TITLE II--REGULATORY CUT-GO

SEC. 201. CUT-GO PROCEDURES.

(a) In General.--Except as provided in section 101(j)(2)(A) or section 202, an agency, when the agency makes a new rule, shall repeal rules or sets of rules of that agency classified by the Commission under section 101(h)(4)(A)(ii), such that the annual costs of the new rule to the United States economy is offset by such repeals, in an amount equal to or greater than the cost of the new rule, based on the regulatory cost reductions of repeal identified by the Commission.

(b) Alternative Procedure.--An agency may, alternatively, repeal rules or sets of rules of that agency classified by the Commission under section 101(h)(4)(A)(ii) prior to the time specified in subsection (a). If the agency so repeals such a rule or set of rules and thereby reduces the annual, inflation-adjusted cost of the rule or set of rules to the United States economy, the agency may thereafter apply the reduction in regulatory costs, based on the regulatory cost reductions of repeal identified by the Commission, to meet, in whole or in part, the regulatory cost reduction required under subsection (a) of this section to be made at the time the agency promulgates a new rule.

(c) Achievement of Full Net Cost Reductions.--

(1) In general.--Subject to the provisions of paragraph

(2), an agency may offset the costs of a new rule or set of rules by repealing a rule or set of rules listed by the Commission under section 101(h)(4)(A)(ii) that implement the same statutory authority as the new rule or set of rules.

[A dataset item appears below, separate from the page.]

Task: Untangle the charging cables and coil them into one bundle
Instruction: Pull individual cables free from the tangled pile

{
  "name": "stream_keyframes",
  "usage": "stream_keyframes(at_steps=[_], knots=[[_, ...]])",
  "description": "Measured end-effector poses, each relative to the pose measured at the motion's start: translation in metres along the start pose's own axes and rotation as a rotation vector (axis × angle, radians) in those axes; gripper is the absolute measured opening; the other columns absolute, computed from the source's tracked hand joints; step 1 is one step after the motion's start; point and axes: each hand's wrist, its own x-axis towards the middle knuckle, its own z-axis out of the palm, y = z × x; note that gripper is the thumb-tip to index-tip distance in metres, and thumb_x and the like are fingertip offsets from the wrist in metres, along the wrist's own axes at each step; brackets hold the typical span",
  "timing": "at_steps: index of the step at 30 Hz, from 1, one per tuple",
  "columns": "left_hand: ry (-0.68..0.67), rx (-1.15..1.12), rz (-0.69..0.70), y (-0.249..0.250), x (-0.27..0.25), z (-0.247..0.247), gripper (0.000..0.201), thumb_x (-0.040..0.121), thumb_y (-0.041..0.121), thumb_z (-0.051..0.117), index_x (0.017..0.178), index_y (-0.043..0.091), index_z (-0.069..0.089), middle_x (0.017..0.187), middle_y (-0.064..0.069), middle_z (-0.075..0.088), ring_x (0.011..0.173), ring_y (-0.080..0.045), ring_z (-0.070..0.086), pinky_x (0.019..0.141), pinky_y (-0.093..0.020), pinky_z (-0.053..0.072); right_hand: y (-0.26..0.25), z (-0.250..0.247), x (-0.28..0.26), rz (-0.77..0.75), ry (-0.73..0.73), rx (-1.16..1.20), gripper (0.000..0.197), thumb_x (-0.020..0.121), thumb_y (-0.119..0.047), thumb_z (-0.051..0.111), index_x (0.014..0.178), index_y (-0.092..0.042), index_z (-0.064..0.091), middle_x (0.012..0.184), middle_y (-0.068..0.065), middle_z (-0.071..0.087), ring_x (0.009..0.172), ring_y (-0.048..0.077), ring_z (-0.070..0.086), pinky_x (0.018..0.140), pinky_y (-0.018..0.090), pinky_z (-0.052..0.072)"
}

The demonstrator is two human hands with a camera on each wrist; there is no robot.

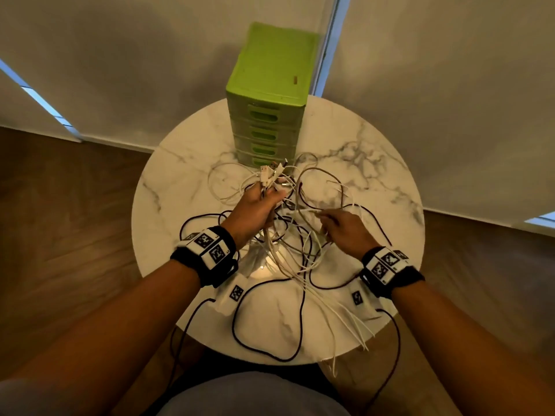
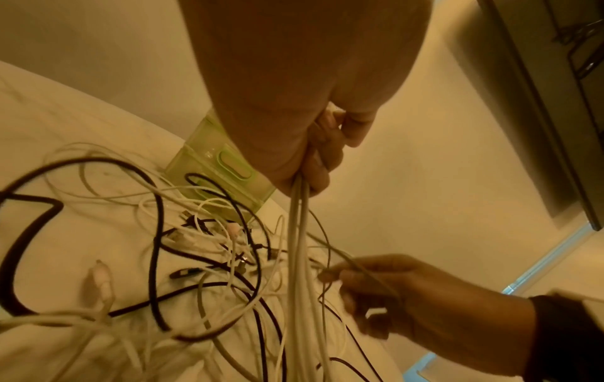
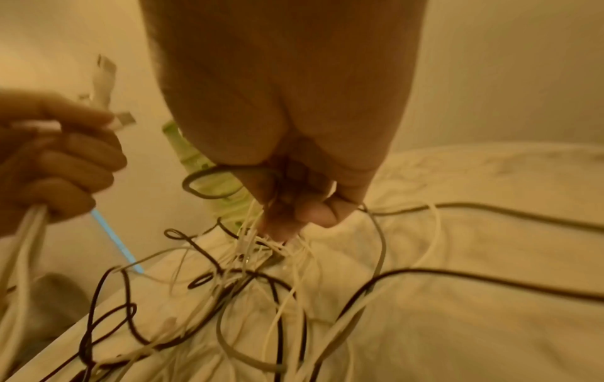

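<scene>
A tangle of white, grey and black charging cables (image 1: 294, 244) lies across the round marble table (image 1: 180, 181). My left hand (image 1: 267, 193) is raised over it and grips a bunch of white cables (image 2: 299, 232); their USB plugs (image 1: 271, 172) stick out above the fist and the strands hang down into the tangle. My right hand (image 1: 324, 219) is just to the right and pinches a thin grey cable (image 2: 359, 268) between thumb and fingers. In the right wrist view that grey cable (image 3: 380, 248) loops around my fingers (image 3: 314, 214). A long black cable (image 1: 267, 352) loops toward the table's near edge.
A green plastic drawer unit (image 1: 270, 94) stands at the far side of the table, right behind the tangle. Some white strands (image 1: 357, 334) and black cable hang over the near edge. Wooden floor surrounds the table, with a pale wall behind it.
</scene>
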Motion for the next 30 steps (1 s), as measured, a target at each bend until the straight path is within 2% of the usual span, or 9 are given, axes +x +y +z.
stream_keyframes(at_steps=[5, 8, 10, 13, 15, 17, 20, 24, 30], knots=[[-0.041, -0.017, 0.041, 0.001, 0.005, 0.010, 0.022, 0.102, 0.018, 0.056, 0.082, 0.024, 0.049, 0.058, 0.010, 0.034, 0.048, -0.006, 0.034, 0.047, -0.021, 0.033, -0.029, -0.032, -0.020, 0.043, 0.189, 0.293, 0.020, 0.100, -0.017, 0.053, 0.099, -0.011, 0.072, 0.052, -0.005, 0.055, 0.048, 0.015, 0.052, 0.054, 0.032, 0.045], [-0.067, -0.024, 0.047, 0.005, 0.006, 0.015, 0.018, 0.101, 0.020, 0.058, 0.087, 0.022, 0.046, 0.061, 0.009, 0.032, 0.048, -0.005, 0.033, 0.047, -0.019, 0.032, -0.035, -0.043, -0.039, 0.255, -0.095, -0.053, 0.025, 0.095, -0.022, 0.054, 0.087, -0.011, 0.075, 0.055, 0.002, 0.065, 0.051, 0.020, 0.061, 0.059, 0.030, 0.047], [-0.093, -0.031, 0.056, 0.007, 0.008, 0.019, 0.017, 0.100, 0.021, 0.059, 0.090, 0.021, 0.045, 0.060, 0.010, 0.032, 0.048, -0.005, 0.032, 0.047, -0.019, 0.032, -0.022, -0.043, -0.049, 0.395, -0.292, -0.291, 0.015, 0.097, -0.016, 0.056, 0.091, -0.009, 0.068, 0.081, 0.015, 0.071, 0.074, 0.028, 0.069, 0.064, 0.029, 0.047], [-0.119, -0.037, 0.051, 0.008, 0.008, 0.026, 0.016, 0.099, 0.022, 0.060, 0.093, 0.020, 0.045, 0.060, 0.009, 0.031, 0.048, -0.005, 0.032, 0.048, -0.020, 0.031, 0.004, -0.046, -0.061, 0.636, -0.053, -0.050, 0.027, 0.101, -0.019, 0.045, 0.078, -0.009, 0.054, 0.075, 0.015, 0.065, 0.062, 0.027, 0.063, 0.060, 0.030, 0.052], [-0.142, -0.059, 0.029, 0.008, 0.008, 0.031, 0.024, 0.098, 0.020, 0.061, 0.085, 0.024, 0.042, 0.061, 0.009, 0.032, 0.048, -0.005, 0.032, 0.047, -0.019, 0.031, 0.012, -0.052, -0.068, 0.699, 0.194, 0.126, 0.025, 0.101, -0.022, 0.039, 0.092, -0.004, 0.053, 0.069, 0.015, 0.069, 0.055, 0.025, 0.064, 0.054, 0.030, 0.051], [-0.169, -0.067, 0.003, 0.008, 0.006, 0.037, 0.023, 0.099, 0.021, 0.059, 0.084, 0.025, 0.042, 0.060, 0.011, 0.035, 0.048, -0.004, 0.034, 0.047, -0.019, 0.032, 0.011, -0.055, -0.073, 0.606, 0.410, 0.251, 0.022, 0.102, -0.021, 0.037, 0.107, -0.002, 0.046, 0.073, 0.015, 0.074, 0.056, 0.024, 0.067, 0.056, 0.032, 0.053], [-0.221, -0.201, -0.082, 0.009, 0.003, 0.044, 0.019, 0.104, 0.024, 0.046, 0.086, 0.023, 0.041, 0.060, 0.011, 0.034, 0.051, -0.006, 0.028, 0.051, -0.022, 0.021, -0.013, -0.058, -0.081, 0.334, 0.602, 0.448, 0.012, 0.106, -0.019, 0.037, 0.110, -0.010, 0.044, 0.079, 0.009, 0.075, 0.068, 0.025, 0.071, 0.070, 0.041, 0.056], [-0.271, -0.360, -0.149, 0.010, 0.001, 0.052, 0.033, 0.108, 0.035, 0.036, 0.077, 0.021, 0.039, 0.055, 0.010, 0.033, 0.046, -0.006, 0.025, 0.049, -0.024, 0.019, -0.069, -0.052, -0.098, 0.036, 0.474, 0.707, 0.007, 0.107, -0.014, 0.039, 0.113, -0.012, 0.043, 0.081, 0.013, 0.066, 0.063, 0.028, 0.063, 0.061, 0.034, 0.055], [-0.282, -0.381, -0.100, 0.015, -0.010, 0.058, 0.038, 0.107, 0.045, 0.034, 0.079, 0.020, 0.042, 0.057, 0.008, 0.034, 0.047, -0.008, 0.027, 0.048, -0.023, 0.025, -0.098, -0.011, -0.101, -0.165, 0.393, 0.422, 0.009, 0.107, -0.018, 0.045, 0.116, -0.019, 0.048, 0.074, 0.003, 0.065, 0.050, 0.010, 0.049, 0.050, 0.026, 0.040]])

(2) Limitation.--When using the authority provided in paragraph (1), the agency must achieve a net reduction in costs imposed by the agency's body of rules (including the new rule or set of rules) that is equal to or greater than the cost of the new rule or set of rules to be promulgated, including, whenever necessary, by repealing additional rules of the agency listed by the Commission under section 101(h)(4)(A)(ii).

SEC. 202. APPLICABILITY.

An agency shall no longer be subject to the requirements of sections 201 and 203 beginning on the date that there is no rule or set of rules of the agency classified by the Commission under section 101(h)(4)(A)(ii) that has not been repealed such that all regulatory cost reductions identified by the Commission to be achievable through repeal have been achieved.

SEC. 203. OIRA CERTIFICATION OF COST CALCULATIONS.

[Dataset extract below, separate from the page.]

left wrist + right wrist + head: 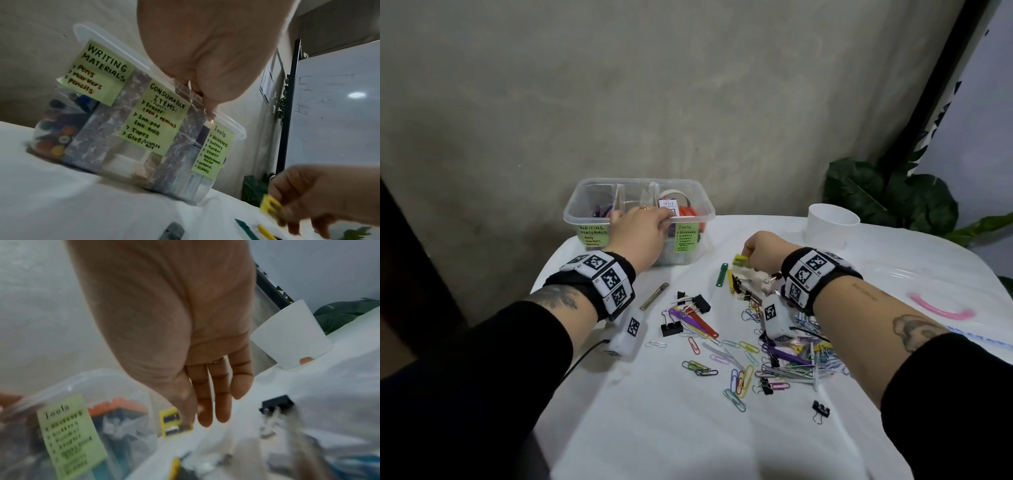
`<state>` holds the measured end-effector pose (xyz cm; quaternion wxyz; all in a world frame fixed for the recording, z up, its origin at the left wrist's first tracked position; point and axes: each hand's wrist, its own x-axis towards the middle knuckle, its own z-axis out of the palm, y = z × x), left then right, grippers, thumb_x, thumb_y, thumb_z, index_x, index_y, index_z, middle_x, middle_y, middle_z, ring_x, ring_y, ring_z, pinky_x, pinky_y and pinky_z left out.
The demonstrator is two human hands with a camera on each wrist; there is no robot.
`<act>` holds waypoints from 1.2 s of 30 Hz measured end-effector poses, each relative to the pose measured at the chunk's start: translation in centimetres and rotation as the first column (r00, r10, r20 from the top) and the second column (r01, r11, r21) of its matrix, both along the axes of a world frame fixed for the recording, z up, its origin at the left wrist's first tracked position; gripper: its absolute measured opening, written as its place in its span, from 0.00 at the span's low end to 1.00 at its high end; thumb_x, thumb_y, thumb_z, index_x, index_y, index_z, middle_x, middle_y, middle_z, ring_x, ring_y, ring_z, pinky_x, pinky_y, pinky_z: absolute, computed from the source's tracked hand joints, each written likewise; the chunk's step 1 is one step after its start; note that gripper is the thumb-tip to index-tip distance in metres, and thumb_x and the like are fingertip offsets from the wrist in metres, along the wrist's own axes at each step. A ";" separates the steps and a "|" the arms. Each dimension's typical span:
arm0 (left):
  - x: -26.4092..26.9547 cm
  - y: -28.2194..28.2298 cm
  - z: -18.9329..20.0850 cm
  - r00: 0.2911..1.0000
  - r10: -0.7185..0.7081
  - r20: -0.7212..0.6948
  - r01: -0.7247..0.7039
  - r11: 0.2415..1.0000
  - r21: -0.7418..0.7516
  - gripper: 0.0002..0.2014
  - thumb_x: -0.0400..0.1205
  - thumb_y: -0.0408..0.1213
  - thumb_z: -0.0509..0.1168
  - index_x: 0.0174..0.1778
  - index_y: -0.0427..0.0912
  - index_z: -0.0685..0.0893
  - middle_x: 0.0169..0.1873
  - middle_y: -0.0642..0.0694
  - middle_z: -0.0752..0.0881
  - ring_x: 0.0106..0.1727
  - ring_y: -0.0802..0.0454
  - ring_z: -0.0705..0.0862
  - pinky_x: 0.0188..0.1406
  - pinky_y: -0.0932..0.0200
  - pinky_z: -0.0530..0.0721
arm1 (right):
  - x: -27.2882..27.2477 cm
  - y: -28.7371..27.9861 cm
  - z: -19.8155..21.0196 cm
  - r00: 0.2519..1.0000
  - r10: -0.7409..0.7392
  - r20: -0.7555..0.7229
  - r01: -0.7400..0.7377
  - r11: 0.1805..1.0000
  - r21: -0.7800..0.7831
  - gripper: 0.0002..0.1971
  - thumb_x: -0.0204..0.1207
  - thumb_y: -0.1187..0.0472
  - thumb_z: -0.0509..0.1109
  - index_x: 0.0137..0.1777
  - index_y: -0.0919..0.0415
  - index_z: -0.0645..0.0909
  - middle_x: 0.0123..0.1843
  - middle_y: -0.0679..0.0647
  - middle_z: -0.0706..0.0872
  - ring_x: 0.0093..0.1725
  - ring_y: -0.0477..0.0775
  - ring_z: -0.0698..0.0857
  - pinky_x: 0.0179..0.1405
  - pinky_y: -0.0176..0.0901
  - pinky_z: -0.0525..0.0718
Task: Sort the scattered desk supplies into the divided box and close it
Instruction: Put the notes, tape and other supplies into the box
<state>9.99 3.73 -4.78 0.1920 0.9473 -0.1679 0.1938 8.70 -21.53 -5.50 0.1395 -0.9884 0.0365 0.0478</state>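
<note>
Sorting in progress: one clip lifted, box steadied, most supplies unsorted.

Nearest, paper clips (739, 377) and black binder clips (672, 328) lie scattered on the white-covered bench (688, 438); the pile under the right forearm is partly hidden. Beyond them, the right hand (760, 251) pinches a small yellow clip (740, 261) between thumb and forefinger, other fingers extended, just above the bench near the box, probably for transfer. Its exact type is blurred. Farther, the left hand (642, 228) grasps the front rim of the clear divided box (585, 192), apparently to steady it. Green labels (153, 120) mark three compartments. No lid is visible. A white cup (830, 224) stands farthest right.
</note>
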 end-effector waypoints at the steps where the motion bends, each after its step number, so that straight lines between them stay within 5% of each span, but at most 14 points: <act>1: 0.1 0.0 0.0 1.000 0.002 0.000 -0.002 1.000 -0.010 0.16 0.90 0.44 0.51 0.64 0.58 0.83 0.60 0.55 0.87 0.62 0.47 0.80 0.70 0.39 0.64 | 0.5 0.2 0.6 0.997 -0.053 0.055 0.044 0.988 0.151 0.07 0.80 0.65 0.68 0.53 0.67 0.85 0.44 0.59 0.85 0.42 0.58 0.81 0.32 0.41 0.77; 4: 0.4 -0.2 -0.2 1.000 0.022 0.006 -0.022 0.999 -0.039 0.16 0.89 0.44 0.52 0.63 0.59 0.84 0.60 0.57 0.88 0.62 0.47 0.81 0.72 0.36 0.64 | 2.2 1.8 2.7 0.940 -0.196 0.280 0.033 0.868 0.496 0.06 0.82 0.64 0.63 0.47 0.64 0.81 0.44 0.63 0.87 0.41 0.63 0.84 0.28 0.40 0.77; 8: 0.4 -0.3 -0.3 0.999 0.036 0.028 -0.035 0.999 -0.041 0.15 0.89 0.42 0.54 0.63 0.59 0.84 0.60 0.56 0.87 0.62 0.47 0.81 0.71 0.37 0.64 | 2.9 5.7 5.3 0.906 -0.072 0.417 -0.125 0.895 0.427 0.05 0.82 0.60 0.67 0.45 0.58 0.80 0.36 0.53 0.80 0.37 0.55 0.78 0.34 0.42 0.74; 11: 0.4 -0.2 -0.2 0.999 0.040 0.036 -0.039 0.999 -0.017 0.16 0.88 0.41 0.54 0.65 0.59 0.83 0.62 0.55 0.86 0.64 0.46 0.80 0.70 0.40 0.64 | 3.2 7.1 5.6 0.957 0.073 0.282 -0.126 0.977 0.173 0.10 0.85 0.59 0.64 0.57 0.61 0.85 0.50 0.57 0.84 0.53 0.59 0.83 0.47 0.42 0.77; 14: 0.4 -0.1 -0.2 0.999 0.038 0.028 -0.038 0.999 -0.011 0.17 0.89 0.40 0.53 0.67 0.60 0.82 0.63 0.56 0.86 0.64 0.46 0.80 0.68 0.42 0.64 | 3.0 6.6 5.5 0.962 0.017 0.274 -0.071 0.980 0.187 0.14 0.83 0.63 0.61 0.63 0.58 0.84 0.64 0.60 0.84 0.63 0.62 0.83 0.62 0.49 0.81; 17: 0.4 -0.1 -0.5 0.999 0.023 0.025 -0.023 1.000 0.003 0.20 0.87 0.36 0.54 0.69 0.61 0.80 0.67 0.57 0.84 0.65 0.47 0.79 0.67 0.42 0.64 | 2.1 4.7 4.6 0.939 -0.155 0.309 0.088 0.971 0.220 0.10 0.78 0.68 0.59 0.54 0.61 0.80 0.52 0.57 0.84 0.55 0.62 0.83 0.50 0.45 0.80; 19: 0.3 -0.1 -0.8 1.000 0.006 0.030 -0.006 1.000 0.008 0.24 0.84 0.32 0.56 0.72 0.61 0.78 0.74 0.56 0.78 0.72 0.47 0.76 0.72 0.39 0.63 | 1.3 3.5 3.3 0.964 -0.190 0.189 0.166 0.977 0.135 0.06 0.77 0.69 0.63 0.49 0.69 0.80 0.44 0.60 0.86 0.52 0.65 0.87 0.44 0.47 0.83; 22: -0.2 0.1 -0.8 0.999 -0.027 0.024 0.029 0.995 -0.092 0.23 0.83 0.32 0.58 0.72 0.57 0.78 0.76 0.52 0.74 0.74 0.47 0.73 0.77 0.38 0.59 | 0.4 3.0 1.1 0.981 -0.191 -0.047 0.195 0.971 0.135 0.11 0.74 0.65 0.74 0.53 0.73 0.84 0.48 0.67 0.91 0.49 0.67 0.92 0.49 0.58 0.92; 24: -0.5 0.5 -0.5 0.999 -0.020 0.033 0.025 0.986 -0.162 0.18 0.84 0.34 0.60 0.68 0.54 0.80 0.71 0.50 0.76 0.70 0.46 0.76 0.77 0.39 0.61 | 0.2 3.4 0.0 0.982 -0.167 -0.084 0.175 0.980 0.100 0.18 0.71 0.58 0.81 0.52 0.71 0.84 0.46 0.63 0.91 0.46 0.64 0.91 0.48 0.54 0.92; 27: -0.6 1.9 -0.2 0.990 0.103 0.100 -0.085 0.981 -0.173 0.12 0.85 0.39 0.60 0.61 0.56 0.83 0.64 0.51 0.80 0.66 0.46 0.76 0.68 0.42 0.64 | 0.0 4.5 -0.8 0.990 -0.120 -0.077 0.116 0.992 -0.049 0.21 0.65 0.49 0.84 0.46 0.65 0.82 0.38 0.55 0.85 0.42 0.58 0.84 0.36 0.43 0.82; 30: -0.7 4.3 0.1 0.958 0.262 0.113 -0.243 0.957 -0.159 0.08 0.85 0.46 0.59 0.55 0.57 0.83 0.62 0.51 0.82 0.69 0.44 0.73 0.69 0.38 0.62 | 0.3 5.3 -1.1 0.991 -0.104 -0.087 0.092 0.987 -0.129 0.18 0.69 0.52 0.82 0.50 0.65 0.85 0.45 0.57 0.87 0.44 0.58 0.83 0.44 0.43 0.83; 33: -0.5 6.8 0.2 0.915 0.396 0.072 -0.382 0.911 -0.158 0.12 0.82 0.57 0.60 0.49 0.56 0.85 0.67 0.47 0.79 0.74 0.41 0.68 0.72 0.29 0.58 | 0.9 5.3 -1.2 0.989 -0.066 -0.135 0.039 0.981 -0.191 0.12 0.73 0.53 0.77 0.41 0.63 0.85 0.36 0.53 0.83 0.46 0.58 0.83 0.41 0.41 0.84; 36: -0.1 8.9 -0.3 0.911 0.412 -0.028 -0.406 0.881 -0.244 0.19 0.79 0.66 0.62 0.47 0.55 0.85 0.75 0.43 0.73 0.78 0.40 0.65 0.75 0.34 0.60 | 0.2 5.5 0.9 0.993 -0.079 -0.088 0.078 0.997 -0.008 0.14 0.70 0.53 0.80 0.44 0.64 0.86 0.39 0.54 0.88 0.43 0.56 0.87 0.44 0.42 0.87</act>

The Administrator of the Office of Information and Regulatory Affairs of the Office of Management and Budget shall review and certify the accuracy of agency determinations of the costs of new rules under section 201. The certification shall be included in the administrative record of the relevant rulemaking by the agency promulgating the rule, and the Administrator shall transmit a copy of the certification to Congress when it transmits the certification to the agency.

TITLE III--RETROSPECTIVE REVIEW OF NEW RULES

SEC. 301. PLAN FOR FUTURE REVIEW.

When an agency makes a rule, the agency shall include in the final issuance of such rule a plan for the review of such rule by not later than 10 years after the date such rule is made. Such a review, in the case of a major rule, shall be substantially similar to the review by the Commission under section 101(h). In the case of a rule other than a major rule, the agency's plan for review shall include other procedures and standards to enable the agency to determine whether to repeal or amend the rule to eliminate unnecessary regulatory costs to the economy. Whenever feasible, the agency shall include a proposed plan for review of a proposed rule in its notice of proposed rulemaking and shall receive public comment on the plan.

TITLE IV--JUDICIAL REVIEW

SEC. 401. JUDICIAL REVIEW.

(a) Immediate Repeals.--Agency compliance with section 101(j) of this Act shall be subject to judicial review under chapter 7 of title 5, United States Code.

(b) Cut-Go Procedures.--Agency compliance with title II of this Act shall be subject to judicial review under chapter 7 of title 5, United States Code.

(c) Plans for Future Review.--Agency compliance with section 301 shall be subject to judicial review under chapter 7 of title 5, United States Code.

TITLE V--MISCELLANEOUS PROVISIONS

SEC. 501. DEFINITIONS.

In this Act:

(1) Agency.--The term ``agency'' has the meaning given such term in section 551 of title 5, United States Code.

(2) Commission.--The term ``Commission'' means the Retrospective Regulatory Review Commission established under section 101.

(3) Major rule.--The term ``major rule'' means any rule that the Administrator of the Office of Information and Regulatory Affairs determines is likely to impose--

(A) an annual cost on the economy of $100,000,000 or more, adjusted annually for inflation;

(B) a major increase in costs or prices for consumers, individual industries, Federal, State, local, or tribal government agencies, or geographic regions;

(C) significant adverse effects on competition, employment, investment, productivity, innovation, or on the ability of United States-based enterprises to compete with foreign-based enterprises in domestic and export markets; or

(D) significant impacts on multiple sectors of the economy.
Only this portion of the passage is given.